La protesta en peligro de extinción
Hay muchas personas que, a lo largo de la vida, han optado por no posicionarse públicamente en ningún tipo de conflicto. O eso piensan. Porque no posicionarse también es una forma de hacerlo, de estar en el mundo. Cómo lo es el hecho de acatar unas normas, por injustas que sean o te parezcan. Pero cada uno tiene sus razones para decidir cómo quiere vivir y las circunstancias ajenas duelen juzgar. El sistema, que siempre es perverso, reparte más o menos autocensura según la necesidad. Procura que la protesta sea escasa y sin hinchas. Cuando se le descontrola demasiado por su gusto, es cuando se abraza a la herramienta que tiene más a mano y que no pide ningún esfuerzo intelectual: la violencia. Lo extiende con muchos de sus tentáculos y es eficaz porque es absolutamente desequilibrada. Una violencia justifica la siguiente y la de más allá y nos deja huérfanos de argumentos y sobrados de víctimas. Aunque exista una mayoría en contra de la brutalidad, por encima habrá unos intereses que permitirán ejercerla a pesar de nuestra desesperación. Recuerde las protestas mundiales contra la guerra de Irak. Los líderes que la promovieron todavía se ríen ahora de nuestro pacifismo. Ellos no han cambiado de postura, ni los ha hecho falta. ¿Pero qué hacemos con la nuestra?

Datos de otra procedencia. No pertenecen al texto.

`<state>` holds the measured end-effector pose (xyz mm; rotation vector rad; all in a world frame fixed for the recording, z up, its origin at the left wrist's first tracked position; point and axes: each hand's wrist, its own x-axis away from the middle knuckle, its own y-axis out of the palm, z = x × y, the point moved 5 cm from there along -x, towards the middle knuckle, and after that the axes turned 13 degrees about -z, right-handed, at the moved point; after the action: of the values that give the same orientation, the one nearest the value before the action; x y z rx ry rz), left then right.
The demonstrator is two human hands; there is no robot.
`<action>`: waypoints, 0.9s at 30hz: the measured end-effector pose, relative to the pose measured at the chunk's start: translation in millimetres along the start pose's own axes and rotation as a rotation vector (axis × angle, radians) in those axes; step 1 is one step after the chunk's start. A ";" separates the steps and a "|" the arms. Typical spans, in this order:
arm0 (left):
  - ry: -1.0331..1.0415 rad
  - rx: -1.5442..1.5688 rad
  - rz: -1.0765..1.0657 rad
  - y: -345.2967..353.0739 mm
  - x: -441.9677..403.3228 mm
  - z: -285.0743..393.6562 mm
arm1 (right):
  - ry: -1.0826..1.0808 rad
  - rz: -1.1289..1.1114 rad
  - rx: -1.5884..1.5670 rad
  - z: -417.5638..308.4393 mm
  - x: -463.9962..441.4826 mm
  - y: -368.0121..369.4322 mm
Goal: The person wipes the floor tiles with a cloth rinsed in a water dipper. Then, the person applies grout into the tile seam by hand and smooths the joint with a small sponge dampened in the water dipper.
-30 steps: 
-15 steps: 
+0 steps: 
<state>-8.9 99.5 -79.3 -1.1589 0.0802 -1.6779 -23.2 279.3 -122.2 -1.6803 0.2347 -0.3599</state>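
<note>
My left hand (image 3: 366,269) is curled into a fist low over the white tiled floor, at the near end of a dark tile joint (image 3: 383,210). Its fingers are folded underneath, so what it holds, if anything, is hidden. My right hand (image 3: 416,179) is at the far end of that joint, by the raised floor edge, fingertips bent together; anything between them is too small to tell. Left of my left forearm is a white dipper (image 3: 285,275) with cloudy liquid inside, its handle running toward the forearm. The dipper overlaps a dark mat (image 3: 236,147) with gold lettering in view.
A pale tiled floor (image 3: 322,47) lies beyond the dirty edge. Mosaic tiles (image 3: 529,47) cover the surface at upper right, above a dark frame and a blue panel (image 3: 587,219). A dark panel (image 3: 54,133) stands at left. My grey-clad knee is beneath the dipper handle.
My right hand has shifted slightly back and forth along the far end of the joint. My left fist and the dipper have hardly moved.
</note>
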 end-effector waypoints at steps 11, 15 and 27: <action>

Estos días estamos viendo la represión ejercida contra los estudiantes estadounidenses en las protestas propalestinas en diferentes universidades de todo el país. 1.700 personas ya han sido detenidas y serán más. Las acampadas y ocupaciones en los centros se consideran intolerables por parte de las autoridades, así que, desde su punto de vista, no existe otra opción que enviar a la policía y establecer un diálogo con sus porras. Pero el problema no es sólo el horror de la guerra en Gaza. Lo que asusta es que hace tiempo que se está diciendo en el mundo que las protestas no son bienvenidas y, mientras, las manifestaciones fascistas, como la que se ha podido ver esta semana en Milán con más de 1.500 personas levantando el brazo escenificando un retorno a lo peor del pasado, se reproducen sin represión por parte del sistema. Da miedo, ciertamente. Y aún da más miedo pensar que pronto puede que sólo sean ellos quienes salgan a la calle a exhibir su odio contra la humanidad.
De represión aquí también sabemos. En la democracia plena de España, con presidentes que hacen pausas dramáticas junto al rey, se está acusando de terrorismo independentistas catalanes por ejercer su derecho a manifestarse en contra de una sentencia injusta. Mientras a los profesionales de la comunicación pública se les prohíben palabras por considerar que no son neutrales, el poder judicial utiliza otras a conveniencia, ante la falta evidente de pruebas que las justifiquen. Cuando el Estado no tiene argumentos políticos, el poder judicial se inventa lo necesario para desmovilizar a la gente. Pero, como vemos, desgraciadamente España no tiene el monopolio de la represión. El problema es global y pobre de los pueblos que quedan olvidados. Como Irán. El régimen de Teherán ha aprovechado la crisis con Israel para imponer aún con mayor fuerza la obligatoriedad del velo a las mujeres. Cualquier excusa es buena. En su revolución ya dejamos solas a las iraníes, y ahora lo están más aún. No es culpa nuestra. No va de eso. Cada vez se abren más frentes y no damos abasto. Pero mientras vemos cómo aumenta el racismo y la xenofobia, mientras la nostalgia del fascismo se deja sentir en todas partes, todavía podemos posicionarnos en el bando de la convivencia. Porque somos muchas personas que la única nostalgia que sentimos es la de un futuro al margen del cinismo y de la violencia.